■ DIRECTIONS FOR THIS TASK
What is the number of lines in these records with "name" in them? Answer with that number only.

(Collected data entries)
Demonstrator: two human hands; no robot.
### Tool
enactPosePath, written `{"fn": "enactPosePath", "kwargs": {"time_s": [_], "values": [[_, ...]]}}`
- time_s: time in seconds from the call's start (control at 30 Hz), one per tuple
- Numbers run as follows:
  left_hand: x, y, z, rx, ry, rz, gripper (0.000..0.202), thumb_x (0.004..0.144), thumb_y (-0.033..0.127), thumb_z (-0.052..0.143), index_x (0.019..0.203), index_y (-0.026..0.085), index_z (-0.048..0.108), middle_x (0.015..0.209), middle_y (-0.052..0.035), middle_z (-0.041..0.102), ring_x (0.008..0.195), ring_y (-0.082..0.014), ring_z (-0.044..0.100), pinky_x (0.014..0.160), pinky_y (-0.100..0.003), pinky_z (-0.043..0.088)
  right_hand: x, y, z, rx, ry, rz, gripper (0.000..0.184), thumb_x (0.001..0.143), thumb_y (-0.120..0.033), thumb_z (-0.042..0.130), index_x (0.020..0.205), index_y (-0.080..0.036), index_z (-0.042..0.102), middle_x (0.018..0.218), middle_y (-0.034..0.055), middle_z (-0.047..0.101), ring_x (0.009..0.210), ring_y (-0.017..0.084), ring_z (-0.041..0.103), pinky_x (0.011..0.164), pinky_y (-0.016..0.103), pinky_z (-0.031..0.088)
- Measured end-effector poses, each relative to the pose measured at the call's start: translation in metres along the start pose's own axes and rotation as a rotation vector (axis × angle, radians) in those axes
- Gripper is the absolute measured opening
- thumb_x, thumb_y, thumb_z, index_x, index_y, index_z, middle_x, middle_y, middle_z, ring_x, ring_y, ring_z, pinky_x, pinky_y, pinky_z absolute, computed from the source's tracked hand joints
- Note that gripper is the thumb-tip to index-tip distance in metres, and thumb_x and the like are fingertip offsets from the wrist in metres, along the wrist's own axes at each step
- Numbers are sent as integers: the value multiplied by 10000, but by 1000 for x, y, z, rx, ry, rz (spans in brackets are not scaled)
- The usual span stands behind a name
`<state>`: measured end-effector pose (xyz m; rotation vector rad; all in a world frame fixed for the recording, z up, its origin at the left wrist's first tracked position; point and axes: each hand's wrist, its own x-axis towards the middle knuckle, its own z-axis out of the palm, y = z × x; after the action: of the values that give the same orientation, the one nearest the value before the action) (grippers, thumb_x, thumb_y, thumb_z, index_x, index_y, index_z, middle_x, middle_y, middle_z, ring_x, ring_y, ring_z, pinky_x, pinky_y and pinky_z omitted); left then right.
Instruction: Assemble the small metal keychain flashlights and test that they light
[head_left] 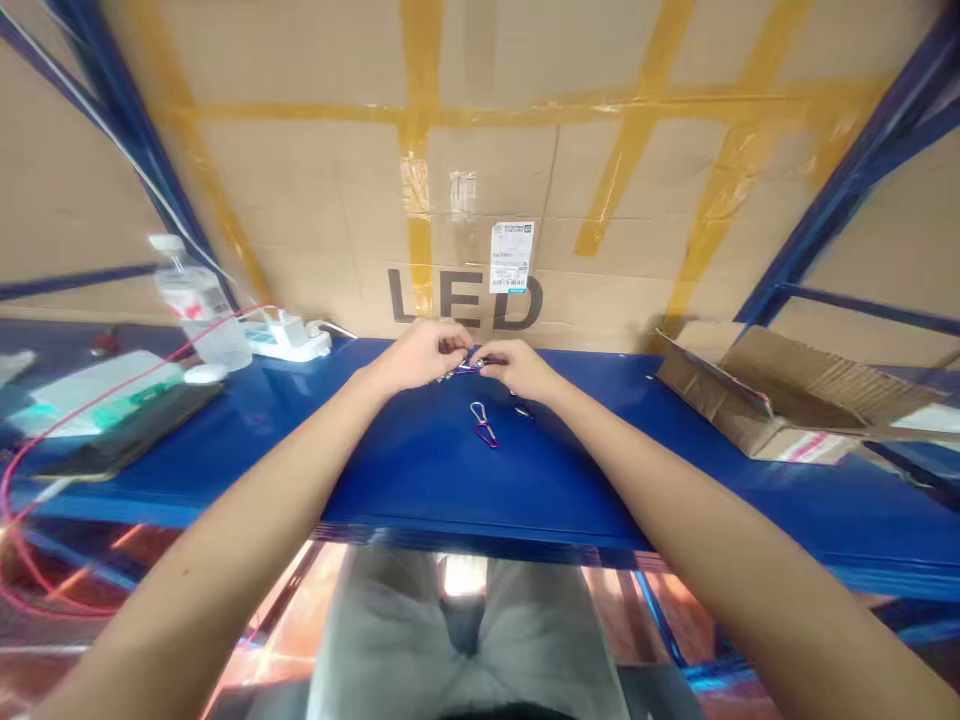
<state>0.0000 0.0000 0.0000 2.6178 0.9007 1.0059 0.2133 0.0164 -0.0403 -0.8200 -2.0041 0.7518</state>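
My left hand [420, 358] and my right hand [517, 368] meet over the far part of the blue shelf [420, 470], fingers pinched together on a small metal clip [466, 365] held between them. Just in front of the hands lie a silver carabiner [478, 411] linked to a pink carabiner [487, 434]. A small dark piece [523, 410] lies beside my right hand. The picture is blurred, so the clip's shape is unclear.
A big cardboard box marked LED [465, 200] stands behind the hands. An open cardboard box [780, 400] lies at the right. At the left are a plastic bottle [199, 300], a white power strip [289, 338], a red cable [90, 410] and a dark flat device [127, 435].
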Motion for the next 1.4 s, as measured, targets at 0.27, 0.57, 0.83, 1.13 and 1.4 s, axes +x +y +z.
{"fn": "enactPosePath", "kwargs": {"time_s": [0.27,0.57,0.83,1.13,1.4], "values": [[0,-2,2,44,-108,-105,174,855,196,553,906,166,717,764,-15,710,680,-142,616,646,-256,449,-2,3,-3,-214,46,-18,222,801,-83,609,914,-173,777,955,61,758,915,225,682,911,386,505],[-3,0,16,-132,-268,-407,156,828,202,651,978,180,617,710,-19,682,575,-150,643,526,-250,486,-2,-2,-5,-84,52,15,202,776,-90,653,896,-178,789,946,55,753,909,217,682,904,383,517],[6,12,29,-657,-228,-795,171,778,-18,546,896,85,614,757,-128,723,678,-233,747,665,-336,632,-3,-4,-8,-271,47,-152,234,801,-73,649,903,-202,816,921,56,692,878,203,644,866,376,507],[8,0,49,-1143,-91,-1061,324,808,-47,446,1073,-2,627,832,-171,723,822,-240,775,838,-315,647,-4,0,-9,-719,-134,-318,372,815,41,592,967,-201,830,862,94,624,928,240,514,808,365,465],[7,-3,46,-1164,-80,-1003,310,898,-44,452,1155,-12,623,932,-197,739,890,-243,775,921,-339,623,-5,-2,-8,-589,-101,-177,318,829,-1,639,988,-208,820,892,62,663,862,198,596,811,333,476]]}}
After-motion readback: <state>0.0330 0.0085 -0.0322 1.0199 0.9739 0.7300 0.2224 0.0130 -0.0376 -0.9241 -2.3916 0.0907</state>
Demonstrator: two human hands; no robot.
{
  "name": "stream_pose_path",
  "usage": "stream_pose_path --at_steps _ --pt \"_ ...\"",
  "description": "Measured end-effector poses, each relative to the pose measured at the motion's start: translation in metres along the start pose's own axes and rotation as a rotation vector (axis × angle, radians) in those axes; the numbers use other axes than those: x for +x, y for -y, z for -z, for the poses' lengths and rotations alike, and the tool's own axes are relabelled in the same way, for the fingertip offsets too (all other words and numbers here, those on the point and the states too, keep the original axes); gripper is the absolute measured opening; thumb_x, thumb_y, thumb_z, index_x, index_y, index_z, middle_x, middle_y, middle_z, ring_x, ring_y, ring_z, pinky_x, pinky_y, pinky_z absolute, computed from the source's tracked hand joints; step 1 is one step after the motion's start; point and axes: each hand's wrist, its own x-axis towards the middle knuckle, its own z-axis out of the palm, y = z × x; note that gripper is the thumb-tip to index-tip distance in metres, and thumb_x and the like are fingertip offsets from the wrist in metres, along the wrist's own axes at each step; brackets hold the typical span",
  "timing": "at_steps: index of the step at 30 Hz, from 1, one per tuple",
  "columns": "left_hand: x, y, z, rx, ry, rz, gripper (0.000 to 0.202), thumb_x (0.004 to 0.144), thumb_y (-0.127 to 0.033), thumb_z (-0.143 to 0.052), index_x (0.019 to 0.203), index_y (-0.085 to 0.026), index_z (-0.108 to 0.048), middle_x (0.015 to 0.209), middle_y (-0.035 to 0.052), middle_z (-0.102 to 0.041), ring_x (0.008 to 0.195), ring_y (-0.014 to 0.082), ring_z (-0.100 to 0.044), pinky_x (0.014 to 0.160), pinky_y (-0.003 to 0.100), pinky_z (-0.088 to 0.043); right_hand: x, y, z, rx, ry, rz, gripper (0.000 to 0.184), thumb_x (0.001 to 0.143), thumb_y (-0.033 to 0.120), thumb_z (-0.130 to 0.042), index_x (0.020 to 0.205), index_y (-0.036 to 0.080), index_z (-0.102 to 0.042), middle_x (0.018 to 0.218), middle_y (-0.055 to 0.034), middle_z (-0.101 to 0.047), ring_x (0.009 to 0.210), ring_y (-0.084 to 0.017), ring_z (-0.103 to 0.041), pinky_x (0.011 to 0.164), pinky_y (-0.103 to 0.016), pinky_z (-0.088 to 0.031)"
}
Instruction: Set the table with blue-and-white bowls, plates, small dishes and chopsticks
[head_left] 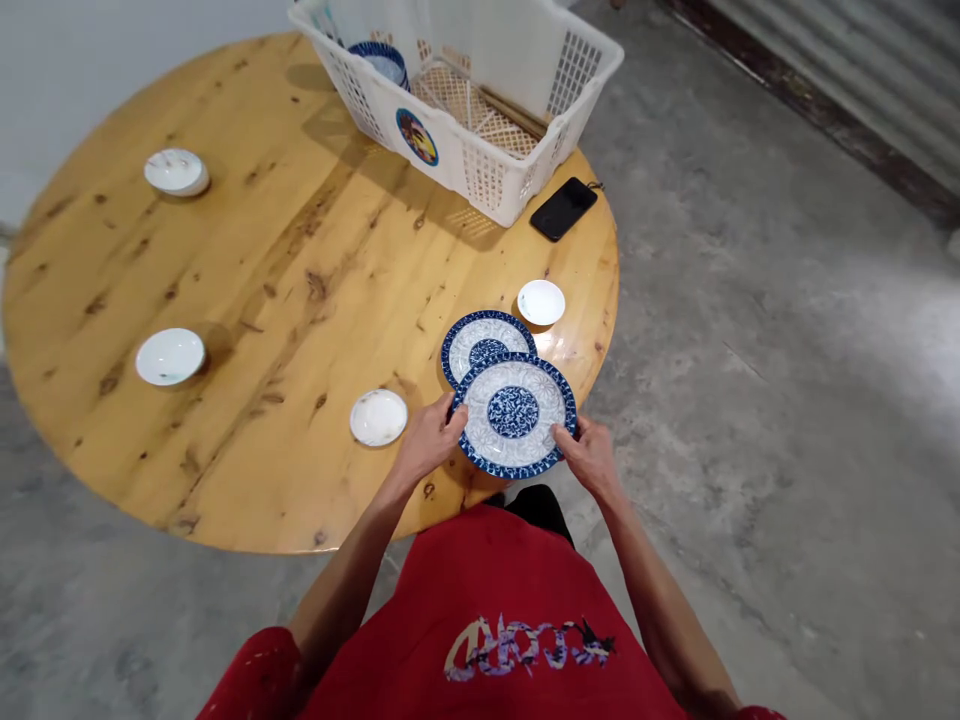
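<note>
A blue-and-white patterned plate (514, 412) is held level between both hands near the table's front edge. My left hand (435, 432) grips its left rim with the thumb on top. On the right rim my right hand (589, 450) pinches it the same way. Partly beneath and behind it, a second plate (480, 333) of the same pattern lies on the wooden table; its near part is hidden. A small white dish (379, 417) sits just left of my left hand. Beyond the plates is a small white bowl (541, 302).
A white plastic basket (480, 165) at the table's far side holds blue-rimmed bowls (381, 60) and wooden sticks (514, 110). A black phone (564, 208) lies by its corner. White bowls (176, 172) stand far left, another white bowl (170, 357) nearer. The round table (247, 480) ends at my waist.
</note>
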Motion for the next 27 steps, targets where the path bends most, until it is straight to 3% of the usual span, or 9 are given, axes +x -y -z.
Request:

■ SOLUTION FOR THIS TASK
2